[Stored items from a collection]
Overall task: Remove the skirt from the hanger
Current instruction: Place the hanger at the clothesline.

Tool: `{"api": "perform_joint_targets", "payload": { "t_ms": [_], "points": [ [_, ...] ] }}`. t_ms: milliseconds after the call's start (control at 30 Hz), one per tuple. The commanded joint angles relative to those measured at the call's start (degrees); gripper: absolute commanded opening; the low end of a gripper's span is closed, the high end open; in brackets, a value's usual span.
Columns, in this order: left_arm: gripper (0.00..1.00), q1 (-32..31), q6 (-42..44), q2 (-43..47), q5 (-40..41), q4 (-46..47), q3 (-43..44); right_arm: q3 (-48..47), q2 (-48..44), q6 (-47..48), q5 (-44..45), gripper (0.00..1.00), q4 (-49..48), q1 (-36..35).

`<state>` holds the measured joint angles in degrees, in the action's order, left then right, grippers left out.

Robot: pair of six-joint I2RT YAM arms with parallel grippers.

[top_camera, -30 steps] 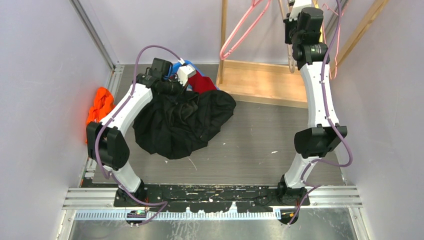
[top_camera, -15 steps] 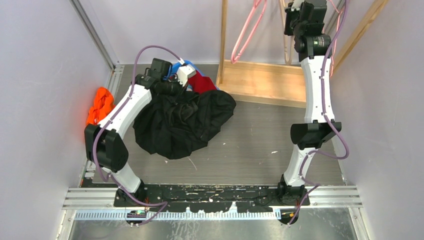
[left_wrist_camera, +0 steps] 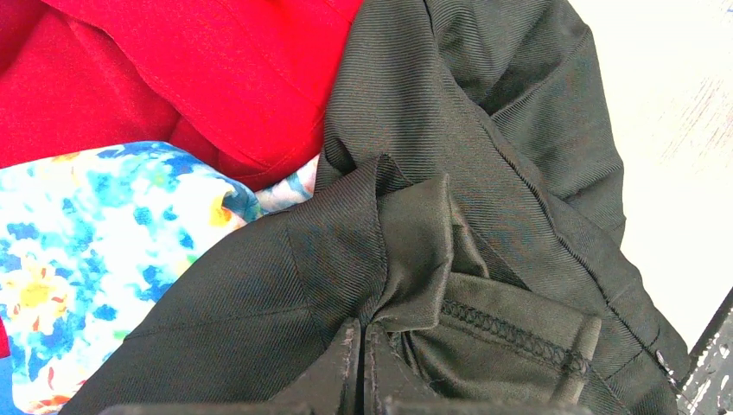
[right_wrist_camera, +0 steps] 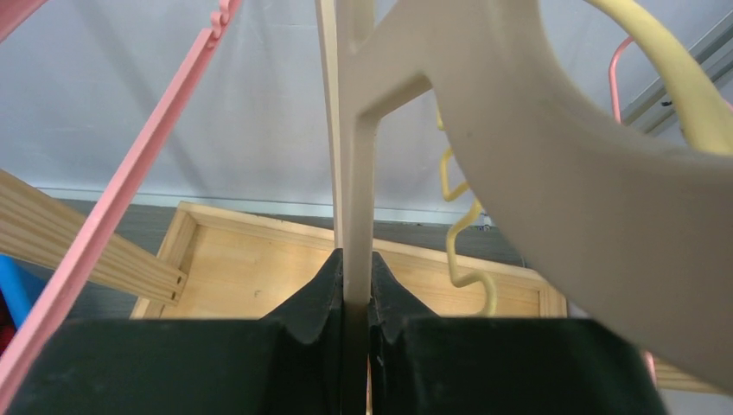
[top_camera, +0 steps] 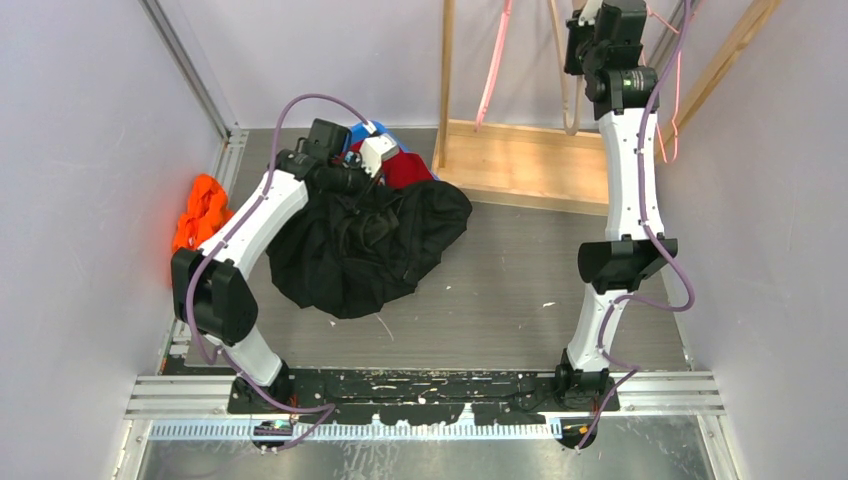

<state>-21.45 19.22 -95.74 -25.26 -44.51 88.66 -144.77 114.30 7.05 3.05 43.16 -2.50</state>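
Note:
The black skirt [top_camera: 365, 245] lies in a crumpled heap on the table, off any hanger. My left gripper [top_camera: 358, 188] is at the heap's far edge. In the left wrist view it [left_wrist_camera: 363, 346] is shut on a fold of the skirt [left_wrist_camera: 484, 199]. My right gripper [top_camera: 592, 12] is raised high at the rack. In the right wrist view it [right_wrist_camera: 354, 290] is shut on the straight bar of a beige hanger [right_wrist_camera: 536, 147]. That hanger [top_camera: 570, 90] hangs down thin and bare in the top view.
A red garment [left_wrist_camera: 199, 69] and a blue floral cloth [left_wrist_camera: 86, 242] lie under the skirt's far edge. An orange cloth [top_camera: 200, 210] sits at the left wall. The wooden rack [top_camera: 525, 165] stands at the back, with a pink hanger [top_camera: 495, 60] and a yellow hanger [right_wrist_camera: 467, 251].
My right arm has risen and stretched straighter, carrying the beige hanger up at the rack. The pink hanger has swung to hang nearly vertical. My left gripper shifted slightly right on the skirt.

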Motion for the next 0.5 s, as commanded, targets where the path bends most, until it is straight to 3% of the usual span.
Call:
{"api": "perform_joint_targets", "payload": {
  "t_ms": [0,467],
  "points": [
    [0.0,-0.67,-0.63,0.27,-1.09,-1.55,1.96,0.01,2.48,-2.88,0.83,0.01,4.49,0.29],
    [0.0,-1.22,-0.95,-0.35,0.97,-4.31,3.78,-3.26,11.02,-6.08,-1.63,0.01,4.79,1.94]
  ]
}}
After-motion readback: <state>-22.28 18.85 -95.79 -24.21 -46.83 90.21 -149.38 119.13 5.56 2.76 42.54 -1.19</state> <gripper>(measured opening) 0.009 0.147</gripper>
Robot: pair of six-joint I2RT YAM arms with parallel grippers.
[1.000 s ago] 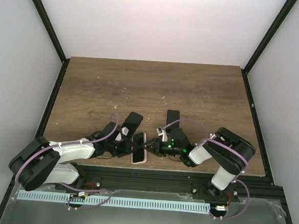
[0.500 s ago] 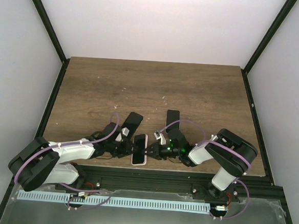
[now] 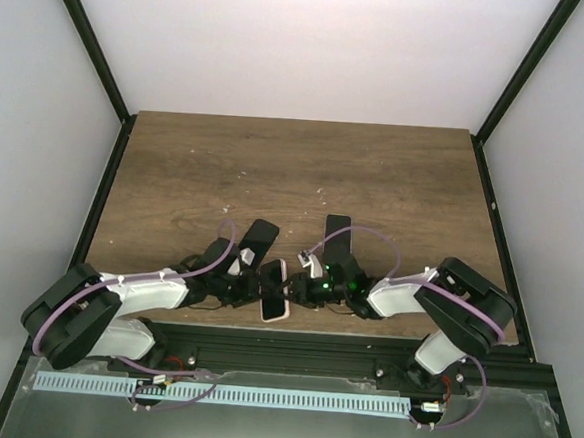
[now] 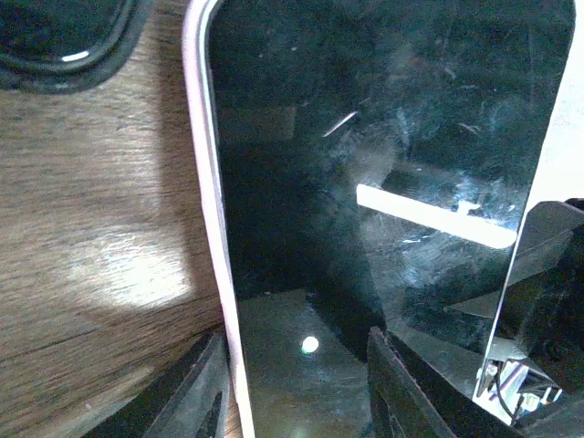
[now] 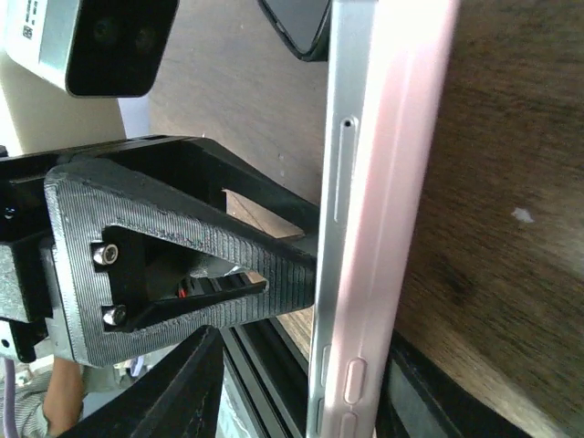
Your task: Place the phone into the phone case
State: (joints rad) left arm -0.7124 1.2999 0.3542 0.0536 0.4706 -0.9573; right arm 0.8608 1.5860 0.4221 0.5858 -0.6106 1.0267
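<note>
The phone (image 3: 273, 291), with a black screen and a pink and silver frame, lies near the table's front edge and is tipped up off the wood. My left gripper (image 3: 250, 291) is at its left edge. In the left wrist view one finger (image 4: 406, 383) touches the screen (image 4: 365, 137) and the other (image 4: 187, 397) sits behind the edge. My right gripper (image 3: 300, 290) straddles the phone's right side (image 5: 383, 228) with its jaws apart, and its left finger (image 5: 182, 392) stands clear. A black phone case (image 3: 257, 239) lies just behind the phone and also shows in the left wrist view (image 4: 64, 41).
A second black slab (image 3: 336, 230) lies behind the right gripper. The table's front edge and a black rail (image 3: 294, 337) run close below the phone. The bare wooden table (image 3: 305, 170) extends to the back.
My right gripper has moved left up to the phone's right side. The phone has tilted and turned slightly. The left arm has stayed at the phone's left edge.
</note>
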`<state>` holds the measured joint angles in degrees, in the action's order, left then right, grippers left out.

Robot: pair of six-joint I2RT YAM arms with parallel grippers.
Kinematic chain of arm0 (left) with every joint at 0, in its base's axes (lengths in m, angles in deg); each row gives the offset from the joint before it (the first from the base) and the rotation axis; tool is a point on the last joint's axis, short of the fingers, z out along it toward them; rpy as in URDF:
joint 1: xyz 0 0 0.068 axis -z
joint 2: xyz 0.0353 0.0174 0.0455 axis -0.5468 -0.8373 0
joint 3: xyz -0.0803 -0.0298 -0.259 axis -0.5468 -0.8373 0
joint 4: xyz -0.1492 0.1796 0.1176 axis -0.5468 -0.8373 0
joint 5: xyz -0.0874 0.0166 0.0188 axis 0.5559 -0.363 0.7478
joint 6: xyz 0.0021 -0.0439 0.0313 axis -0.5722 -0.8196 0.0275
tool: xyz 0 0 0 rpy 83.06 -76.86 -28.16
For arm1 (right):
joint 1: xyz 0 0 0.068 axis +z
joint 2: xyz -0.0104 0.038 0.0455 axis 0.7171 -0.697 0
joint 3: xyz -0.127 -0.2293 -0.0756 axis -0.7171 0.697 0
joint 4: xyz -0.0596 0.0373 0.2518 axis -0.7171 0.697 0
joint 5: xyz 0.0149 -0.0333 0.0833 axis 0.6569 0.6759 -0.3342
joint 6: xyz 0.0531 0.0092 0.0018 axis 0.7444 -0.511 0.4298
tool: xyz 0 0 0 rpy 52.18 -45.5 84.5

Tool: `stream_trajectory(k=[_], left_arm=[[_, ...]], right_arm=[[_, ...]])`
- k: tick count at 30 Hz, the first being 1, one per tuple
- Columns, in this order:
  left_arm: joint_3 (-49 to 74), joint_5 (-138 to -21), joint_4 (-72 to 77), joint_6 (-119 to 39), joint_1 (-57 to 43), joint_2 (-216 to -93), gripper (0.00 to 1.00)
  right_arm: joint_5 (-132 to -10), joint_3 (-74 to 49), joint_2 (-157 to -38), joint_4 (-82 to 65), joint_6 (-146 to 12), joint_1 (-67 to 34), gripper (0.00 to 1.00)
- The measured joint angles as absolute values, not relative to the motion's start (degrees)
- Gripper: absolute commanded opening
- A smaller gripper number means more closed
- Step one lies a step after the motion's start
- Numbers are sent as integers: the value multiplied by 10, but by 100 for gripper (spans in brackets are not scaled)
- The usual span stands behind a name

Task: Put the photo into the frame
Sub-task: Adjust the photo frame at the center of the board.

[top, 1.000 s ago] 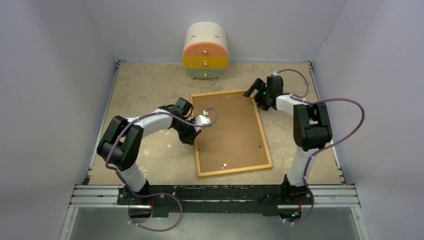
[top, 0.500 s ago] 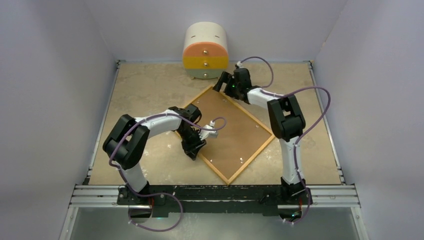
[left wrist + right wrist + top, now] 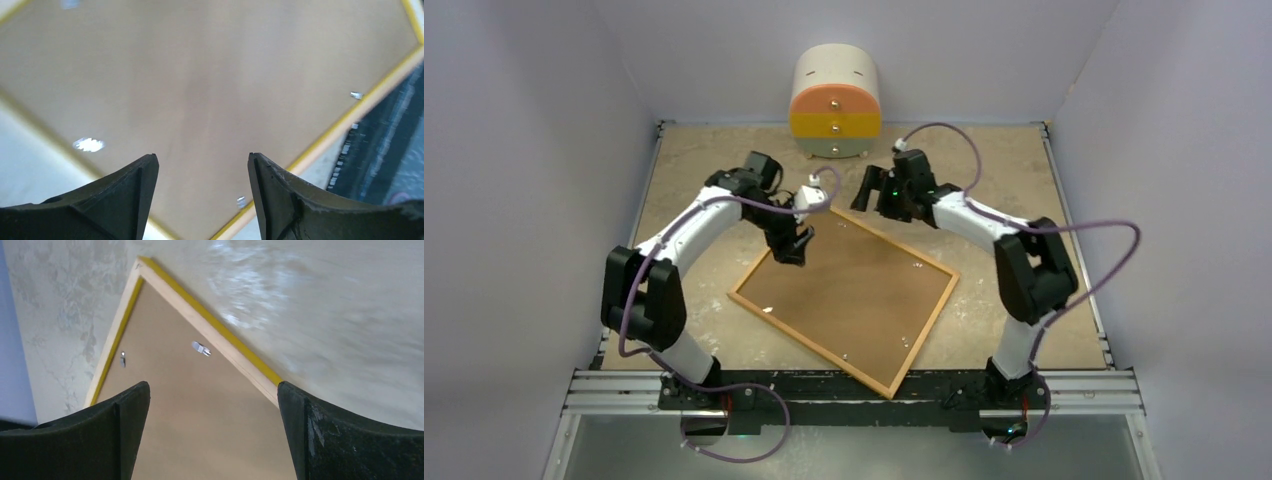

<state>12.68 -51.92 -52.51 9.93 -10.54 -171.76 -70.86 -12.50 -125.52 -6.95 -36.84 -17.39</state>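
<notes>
The frame [image 3: 810,345] lies back-up and skewed on the table, showing a light wood rim around a brown backing board [image 3: 849,290]. The photo is hidden. My left gripper [image 3: 792,245] hovers over the frame's upper left edge. In the left wrist view it [image 3: 201,156] stands open above the board [image 3: 200,75] with nothing between its fingers, and the yellow rim [image 3: 325,141] runs to the right. My right gripper [image 3: 869,190] is by the frame's far corner. It [image 3: 212,385] is open wide over the board [image 3: 190,415], beside the rim [image 3: 215,322].
A small white cabinet [image 3: 835,102] with an orange and a yellow drawer stands at the back wall. Small metal tabs [image 3: 201,348] sit along the board's edges. Grey walls close in the beige table on the left, right and far sides.
The frame has turned counter-clockwise and slid left and nearer. My left gripper has opened and moved toward the back. My right gripper swung left to the frame's far corner.
</notes>
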Motion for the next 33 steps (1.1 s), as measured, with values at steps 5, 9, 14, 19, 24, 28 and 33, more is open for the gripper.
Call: stream_trajectory(k=[5, 9, 14, 19, 24, 28, 33], left_arm=[[165, -556, -497, 111, -232, -1728, 66], [182, -604, -442, 110, -313, -1777, 65], [158, -651, -384, 110, -347, -1824, 65], [115, -662, -358, 111, -349, -1840, 64], [89, -658, -349, 112, -349, -1842, 63], [76, -644, -344, 113, -349, -1841, 62], [61, -619, -336, 116, -348, -1832, 59]], right_arm=[[-651, -17, -1102, -38, -359, -238, 99], [-619, 62, -1014, 4, -354, -266, 99], [-619, 166, -916, 72, -345, -263, 99], [-618, 251, -819, 129, -327, -263, 99], [-631, 309, -786, 129, -304, -263, 99], [-663, 329, -820, 105, -284, -264, 99], [-707, 301, -886, 36, -272, -282, 99]])
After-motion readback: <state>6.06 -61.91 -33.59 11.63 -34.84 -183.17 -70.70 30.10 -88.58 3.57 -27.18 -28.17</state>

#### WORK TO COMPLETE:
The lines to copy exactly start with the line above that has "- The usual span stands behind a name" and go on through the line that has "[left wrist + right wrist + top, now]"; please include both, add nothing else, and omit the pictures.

#### RESPONSE BELOW:
- The usual span stands behind a name

Task: Put the photo into the frame
Sub-task: Adjust the photo frame at the center of the board.

[top, 1.000 s ago] 
[top, 0.500 s ago] 
[left wrist + right wrist + top, now] 

What this exercise required has been given in full.